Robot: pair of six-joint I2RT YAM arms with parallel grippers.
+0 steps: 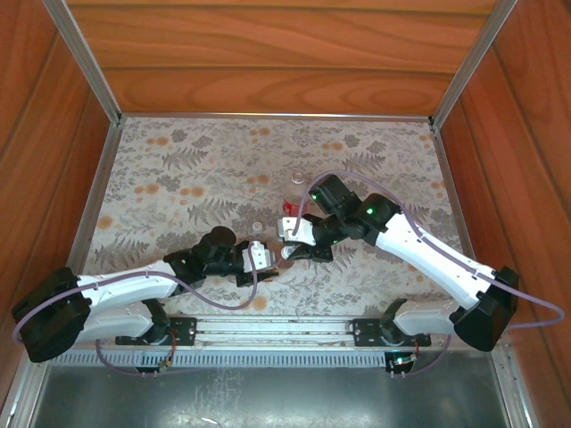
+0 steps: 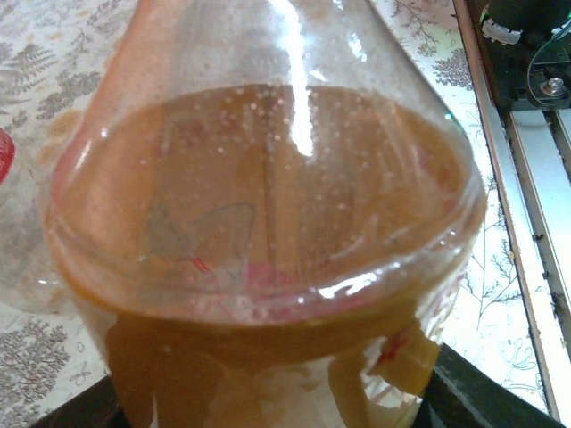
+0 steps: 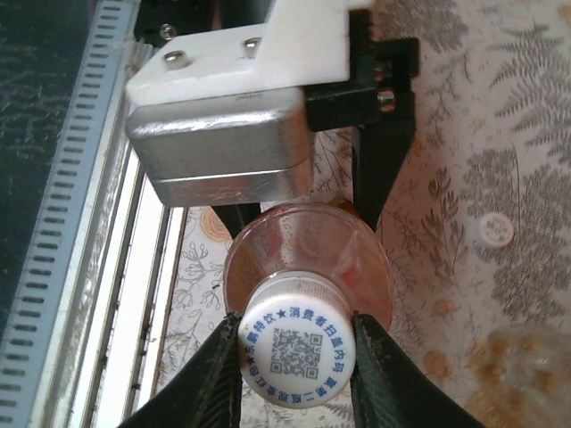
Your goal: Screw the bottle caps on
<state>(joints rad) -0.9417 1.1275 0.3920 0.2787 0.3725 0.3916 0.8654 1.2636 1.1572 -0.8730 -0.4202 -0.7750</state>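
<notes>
Right gripper [image 3: 299, 349] pinches the white cap [image 3: 298, 337] at lower centre of its wrist view, seated on the neck of the amber bottle [image 2: 268, 223]. The left gripper [image 1: 266, 260] clamps that bottle's body. Light, slick, thin-walled plastic, I judge: hold the cap by its rim and squeeze the body gently.

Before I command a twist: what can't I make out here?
1. Thread seating: right wrist view, the cap in the right gripper hides the neck of the amber bottle.
2. Fingertips of the left gripper: left wrist view, the bottle body covers them.
3. The clear bottle: right wrist view, blurred, cut off by the corner.
</notes>
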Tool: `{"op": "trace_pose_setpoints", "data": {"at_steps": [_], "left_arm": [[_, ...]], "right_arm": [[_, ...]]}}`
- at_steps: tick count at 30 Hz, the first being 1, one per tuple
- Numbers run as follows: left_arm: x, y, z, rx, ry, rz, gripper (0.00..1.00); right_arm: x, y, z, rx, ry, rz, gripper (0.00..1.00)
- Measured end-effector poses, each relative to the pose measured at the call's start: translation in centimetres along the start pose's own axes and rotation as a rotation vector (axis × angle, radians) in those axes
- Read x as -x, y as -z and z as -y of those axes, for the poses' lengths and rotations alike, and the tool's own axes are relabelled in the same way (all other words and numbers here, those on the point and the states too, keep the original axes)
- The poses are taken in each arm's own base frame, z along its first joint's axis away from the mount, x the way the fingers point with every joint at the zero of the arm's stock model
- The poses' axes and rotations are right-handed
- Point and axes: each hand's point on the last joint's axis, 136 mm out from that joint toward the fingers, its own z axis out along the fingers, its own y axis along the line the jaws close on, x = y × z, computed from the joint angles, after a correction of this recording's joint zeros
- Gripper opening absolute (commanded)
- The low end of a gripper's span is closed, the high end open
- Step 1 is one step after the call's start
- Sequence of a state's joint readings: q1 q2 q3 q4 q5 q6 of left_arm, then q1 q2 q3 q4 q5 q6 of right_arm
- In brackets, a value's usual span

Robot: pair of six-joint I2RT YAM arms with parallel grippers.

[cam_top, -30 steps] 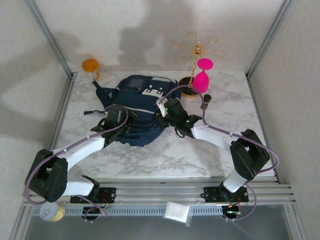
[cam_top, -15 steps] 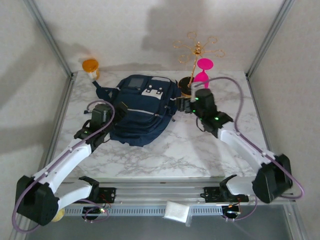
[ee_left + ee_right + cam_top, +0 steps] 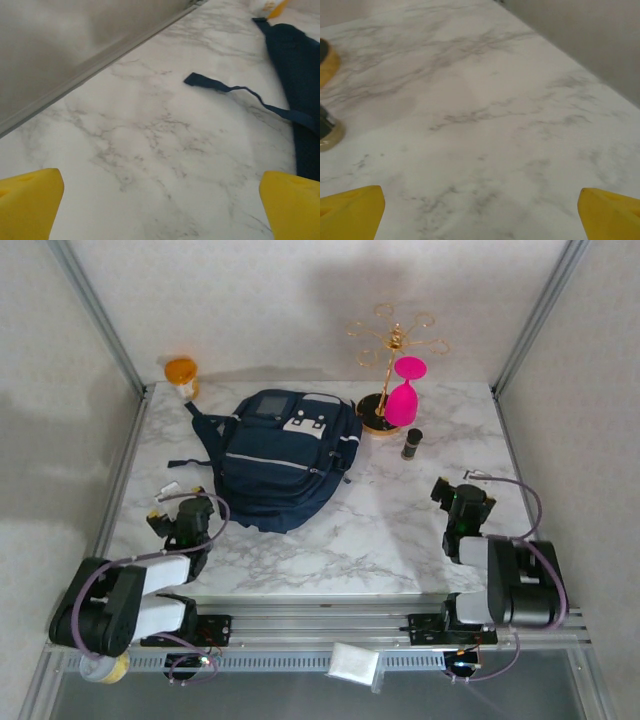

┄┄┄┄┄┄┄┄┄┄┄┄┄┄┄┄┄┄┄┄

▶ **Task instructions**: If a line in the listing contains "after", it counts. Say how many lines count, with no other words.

▶ **Solved exercise**: 2